Un titre chargé de sens, trouvé après des années d’hésitation

Avant la diffusion, le mot Pluribus n’était pas particulièrement familier du grand public. Ce dernier trouve pourtant son origine dans l’expression latine e pluribus unum, signifiant « de plusieurs, un », une référence historique forte aux États-Unis. Ce sens collectif et symbolique correspond parfaitement aux thèmes explorés par la série (on n’en dira pas plus pour ne pas spolier les retardataires).

Pluribus

Ce choix final n’a rien eu d’évident.

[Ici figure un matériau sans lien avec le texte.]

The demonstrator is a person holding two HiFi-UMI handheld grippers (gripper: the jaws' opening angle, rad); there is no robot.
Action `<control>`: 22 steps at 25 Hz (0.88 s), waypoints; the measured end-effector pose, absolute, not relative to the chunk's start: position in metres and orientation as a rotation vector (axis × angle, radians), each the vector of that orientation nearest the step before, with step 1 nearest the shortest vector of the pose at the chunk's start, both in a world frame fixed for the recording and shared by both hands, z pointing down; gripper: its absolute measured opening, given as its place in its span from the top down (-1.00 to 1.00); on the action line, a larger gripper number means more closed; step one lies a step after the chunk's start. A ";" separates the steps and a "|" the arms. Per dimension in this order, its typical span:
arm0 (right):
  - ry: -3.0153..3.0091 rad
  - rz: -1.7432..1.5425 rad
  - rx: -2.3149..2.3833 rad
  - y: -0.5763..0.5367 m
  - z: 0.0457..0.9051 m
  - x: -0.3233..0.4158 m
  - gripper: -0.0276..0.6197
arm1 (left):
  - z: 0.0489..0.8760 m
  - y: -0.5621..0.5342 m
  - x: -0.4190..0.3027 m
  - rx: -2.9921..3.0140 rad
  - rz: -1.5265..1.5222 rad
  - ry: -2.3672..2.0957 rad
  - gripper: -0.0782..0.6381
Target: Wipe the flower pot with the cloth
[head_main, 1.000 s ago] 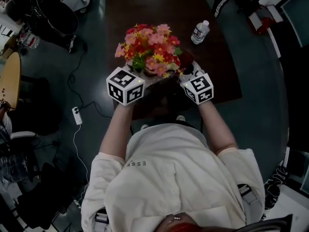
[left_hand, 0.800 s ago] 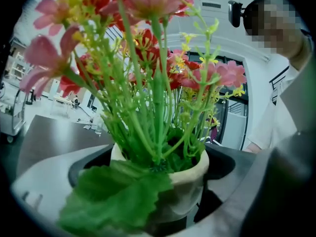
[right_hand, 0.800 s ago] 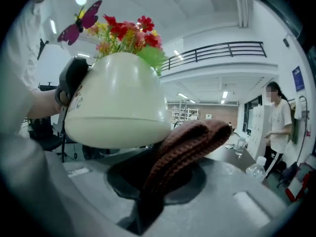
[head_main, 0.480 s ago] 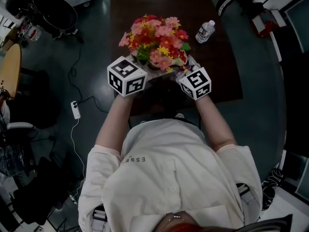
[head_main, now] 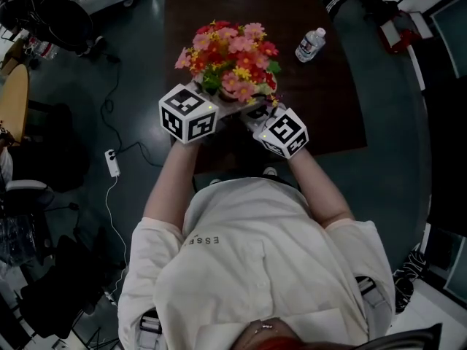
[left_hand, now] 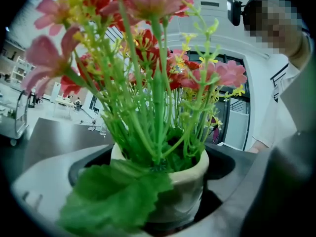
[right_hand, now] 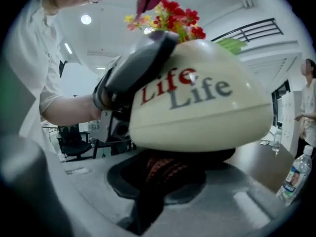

Vince Gilligan a en effet expliqué lors d’une interview accordée au podcast Happy Sad Confused (animé par Josh Horowitz), que l’équipe avait envisagé près d’une centaine de titres différents avant de trancher !

Un intitulé que Gilligan qualifie lui-même d’irréparable

Parmi cette longue liste, un nom se distingue, mais pour de mauvaises raisons. Vince Gilligan n’hésite pas à le qualifier de « pire de tous » : Be Kind, Remind (trad : Sois gentil; rappelle toi). Il confie que la production est restée « dans un désert de titres pendant deux ou trois ans », incapable de trouver une formule satisfaisante.

Un processus créatif souvent plus long qu’on ne l’imagine

Aujourd’hui, il semble presque inconcevable que la série ait pu s’appeler autrement que Pluribus, tant ce titre épouse le propos du scénario. Cette révélation rappelle toutefois que, même pour des créateurs chevronnés, le processus créatif est parfois semé de nombreuses hésitations.